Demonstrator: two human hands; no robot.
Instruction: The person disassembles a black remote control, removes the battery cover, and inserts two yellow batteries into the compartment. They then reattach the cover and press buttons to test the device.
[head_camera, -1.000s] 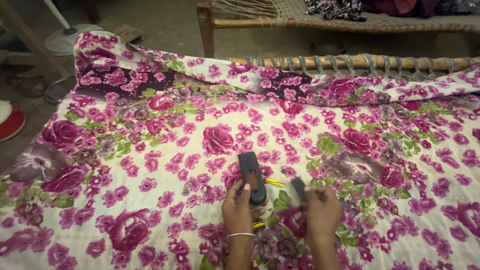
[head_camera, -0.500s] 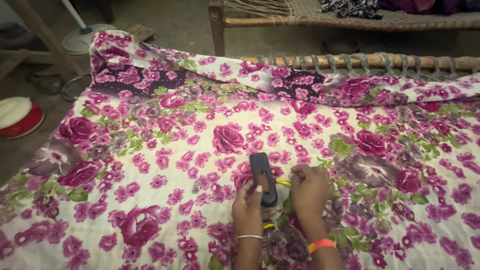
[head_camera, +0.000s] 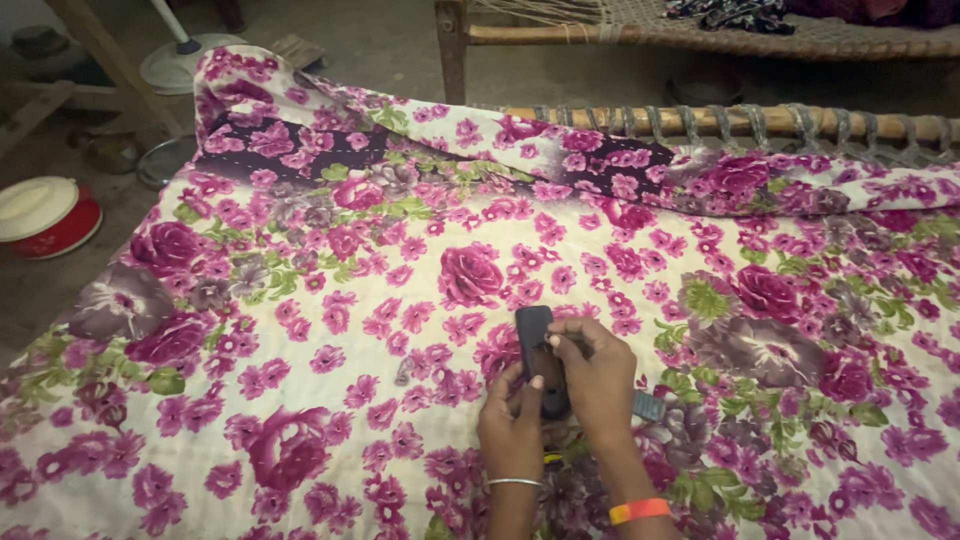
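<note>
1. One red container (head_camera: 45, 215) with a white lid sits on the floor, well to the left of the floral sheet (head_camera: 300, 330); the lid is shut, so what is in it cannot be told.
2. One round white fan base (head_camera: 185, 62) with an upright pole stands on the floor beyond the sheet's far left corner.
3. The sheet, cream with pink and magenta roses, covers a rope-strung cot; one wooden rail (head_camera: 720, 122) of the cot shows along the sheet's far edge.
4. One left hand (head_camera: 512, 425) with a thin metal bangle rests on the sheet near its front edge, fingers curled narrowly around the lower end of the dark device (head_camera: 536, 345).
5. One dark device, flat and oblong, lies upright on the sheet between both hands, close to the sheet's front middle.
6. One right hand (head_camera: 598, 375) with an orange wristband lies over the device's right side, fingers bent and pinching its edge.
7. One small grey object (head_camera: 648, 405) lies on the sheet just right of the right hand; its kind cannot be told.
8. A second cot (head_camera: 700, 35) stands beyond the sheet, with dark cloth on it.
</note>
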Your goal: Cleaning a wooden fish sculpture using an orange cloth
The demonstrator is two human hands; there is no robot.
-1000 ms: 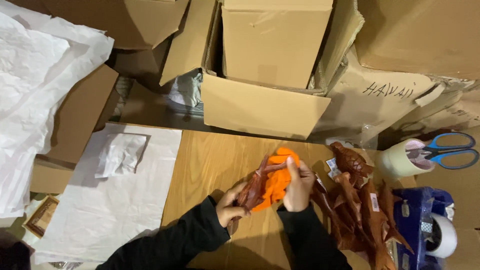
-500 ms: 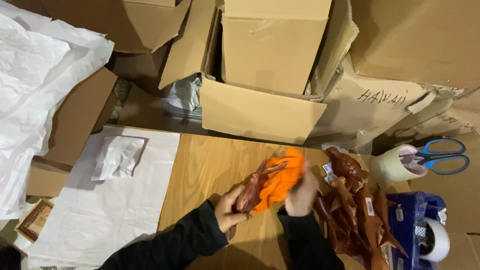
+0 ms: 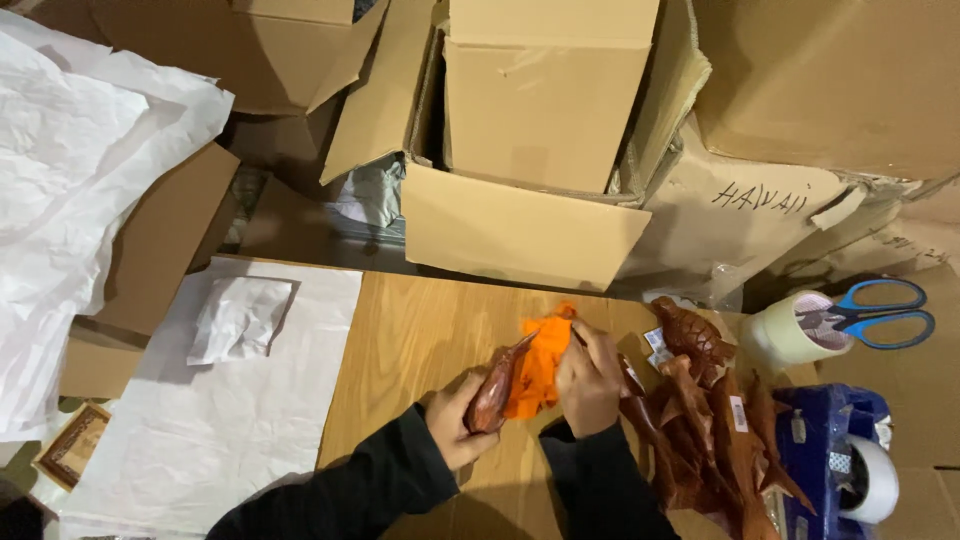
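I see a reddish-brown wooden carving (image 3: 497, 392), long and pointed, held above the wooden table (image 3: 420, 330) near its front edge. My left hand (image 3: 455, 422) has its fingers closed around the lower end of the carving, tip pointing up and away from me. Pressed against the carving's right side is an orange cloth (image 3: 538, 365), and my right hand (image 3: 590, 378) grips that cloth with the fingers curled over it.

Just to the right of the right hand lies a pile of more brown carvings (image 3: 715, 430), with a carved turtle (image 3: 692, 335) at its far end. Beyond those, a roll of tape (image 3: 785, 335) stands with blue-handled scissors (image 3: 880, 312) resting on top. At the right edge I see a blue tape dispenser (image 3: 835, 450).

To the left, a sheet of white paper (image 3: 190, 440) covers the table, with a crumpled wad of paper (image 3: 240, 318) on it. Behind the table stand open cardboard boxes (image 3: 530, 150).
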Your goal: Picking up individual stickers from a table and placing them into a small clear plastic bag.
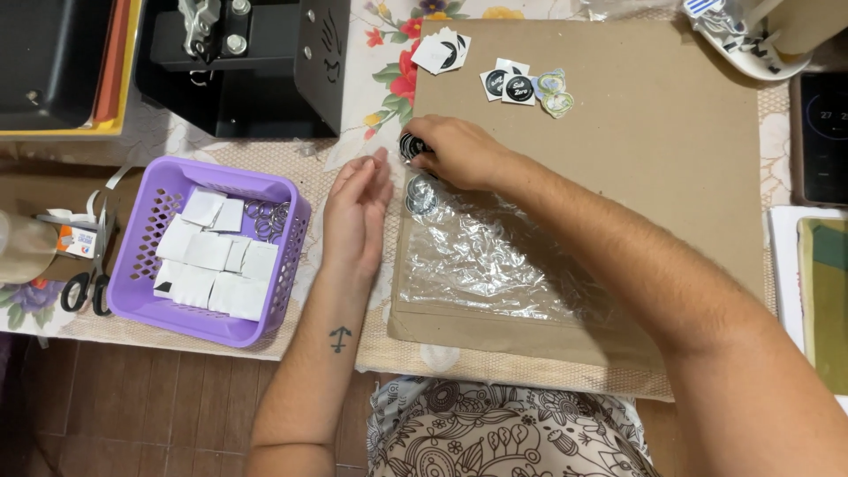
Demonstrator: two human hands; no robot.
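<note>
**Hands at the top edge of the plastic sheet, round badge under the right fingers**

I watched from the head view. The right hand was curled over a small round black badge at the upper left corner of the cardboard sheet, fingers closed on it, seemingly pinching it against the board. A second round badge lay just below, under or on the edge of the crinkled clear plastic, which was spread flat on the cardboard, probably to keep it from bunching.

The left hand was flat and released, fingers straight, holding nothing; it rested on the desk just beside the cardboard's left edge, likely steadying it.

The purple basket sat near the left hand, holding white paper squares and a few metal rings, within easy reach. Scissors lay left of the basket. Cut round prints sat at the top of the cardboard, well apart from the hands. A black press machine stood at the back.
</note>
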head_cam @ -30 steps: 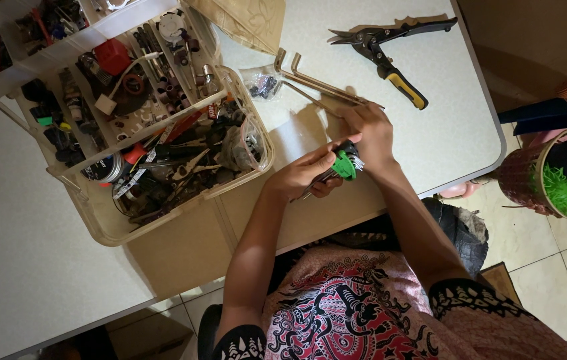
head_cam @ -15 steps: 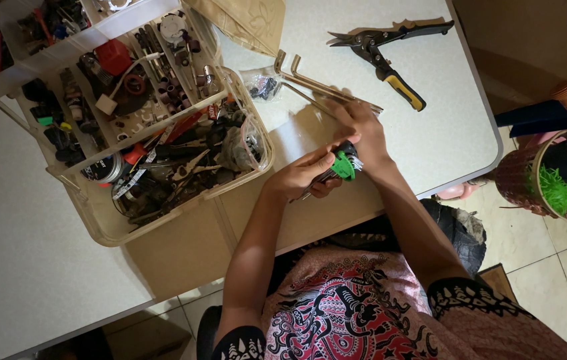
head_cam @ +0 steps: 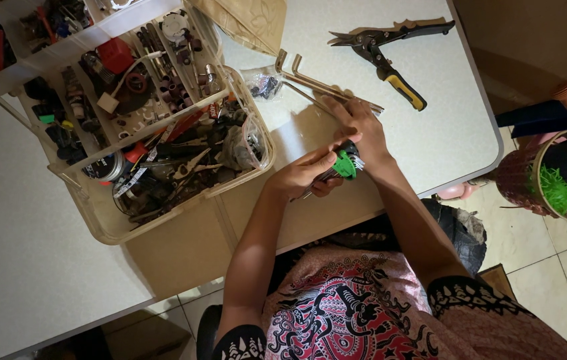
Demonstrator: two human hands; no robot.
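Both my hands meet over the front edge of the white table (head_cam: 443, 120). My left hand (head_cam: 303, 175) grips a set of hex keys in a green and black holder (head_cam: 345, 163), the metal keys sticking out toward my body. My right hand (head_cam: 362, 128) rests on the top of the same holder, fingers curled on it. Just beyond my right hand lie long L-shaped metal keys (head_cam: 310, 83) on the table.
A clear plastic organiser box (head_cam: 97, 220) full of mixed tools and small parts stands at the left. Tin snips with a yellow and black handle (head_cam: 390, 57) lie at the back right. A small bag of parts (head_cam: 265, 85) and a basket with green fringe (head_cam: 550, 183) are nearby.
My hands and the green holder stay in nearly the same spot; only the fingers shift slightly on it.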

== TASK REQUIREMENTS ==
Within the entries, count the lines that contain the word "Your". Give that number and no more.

== OUTPUT OF THE EXERCISE ==
2